### DATA PROVIDED
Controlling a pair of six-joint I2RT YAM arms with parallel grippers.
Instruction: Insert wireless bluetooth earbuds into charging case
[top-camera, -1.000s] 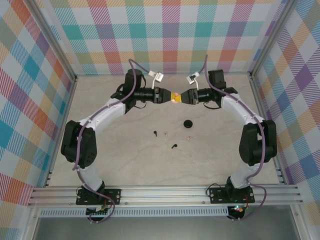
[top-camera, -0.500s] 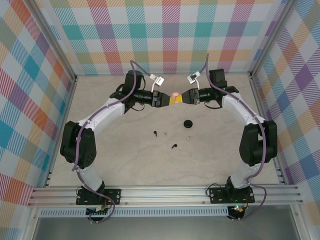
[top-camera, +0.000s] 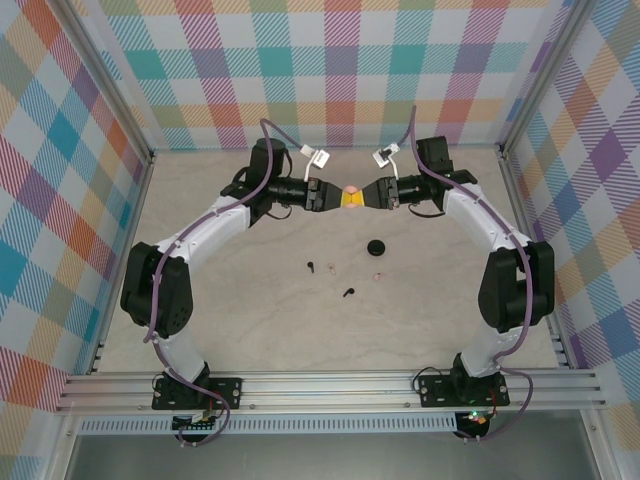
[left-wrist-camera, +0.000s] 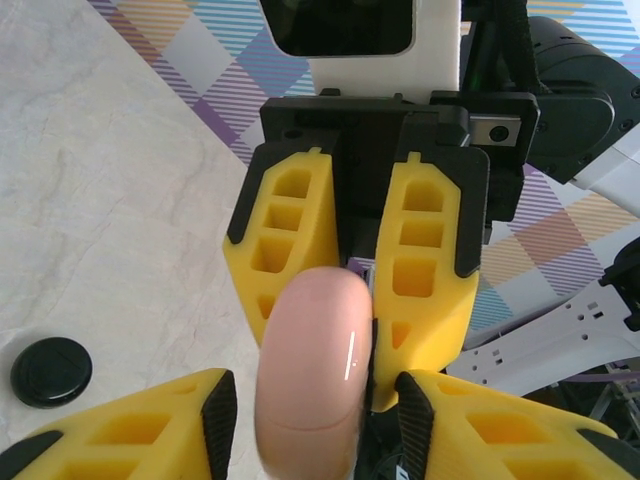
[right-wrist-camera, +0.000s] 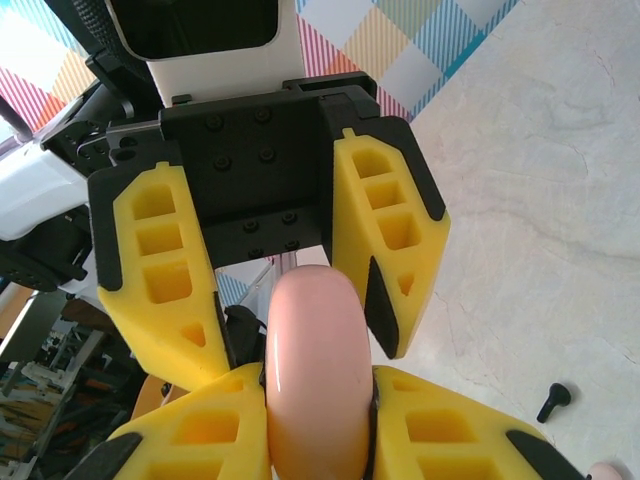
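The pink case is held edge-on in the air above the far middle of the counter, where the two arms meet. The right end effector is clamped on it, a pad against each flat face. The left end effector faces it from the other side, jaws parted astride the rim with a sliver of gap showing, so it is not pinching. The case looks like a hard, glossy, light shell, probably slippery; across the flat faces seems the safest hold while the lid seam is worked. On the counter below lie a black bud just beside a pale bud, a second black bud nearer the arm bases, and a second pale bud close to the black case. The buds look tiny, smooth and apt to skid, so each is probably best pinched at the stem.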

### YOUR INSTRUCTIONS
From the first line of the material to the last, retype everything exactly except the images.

### RESPONSE
Controlling a pair of six-joint I2RT YAM arms with parallel grippers.
Instruction: Insert wireless bluetooth earbuds into charging case
[top-camera, -1.000s] 
[top-camera, -0.500s] 
[top-camera, +0.000s] 
[left-wrist-camera, +0.000s] 
[right-wrist-camera, +0.000s] 
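The pink case is held edge-on in the air above the far middle of the counter, where the two arms meet. The right end effector is clamped on it, a pad against each flat face. The left end effector faces it from the other side, jaws parted astride the rim with a sliver of gap showing, so it is not pinching. The case looks like a hard, glossy, light shell, probably slippery; across the flat faces seems the safest hold while the lid seam is worked. On the counter below lie a black bud just beside a pale bud, a second black bud nearer the arm bases, and a second pale bud close to the black case. The buds look tiny, smooth and apt to skid, so each is probably best pinched at the stem.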

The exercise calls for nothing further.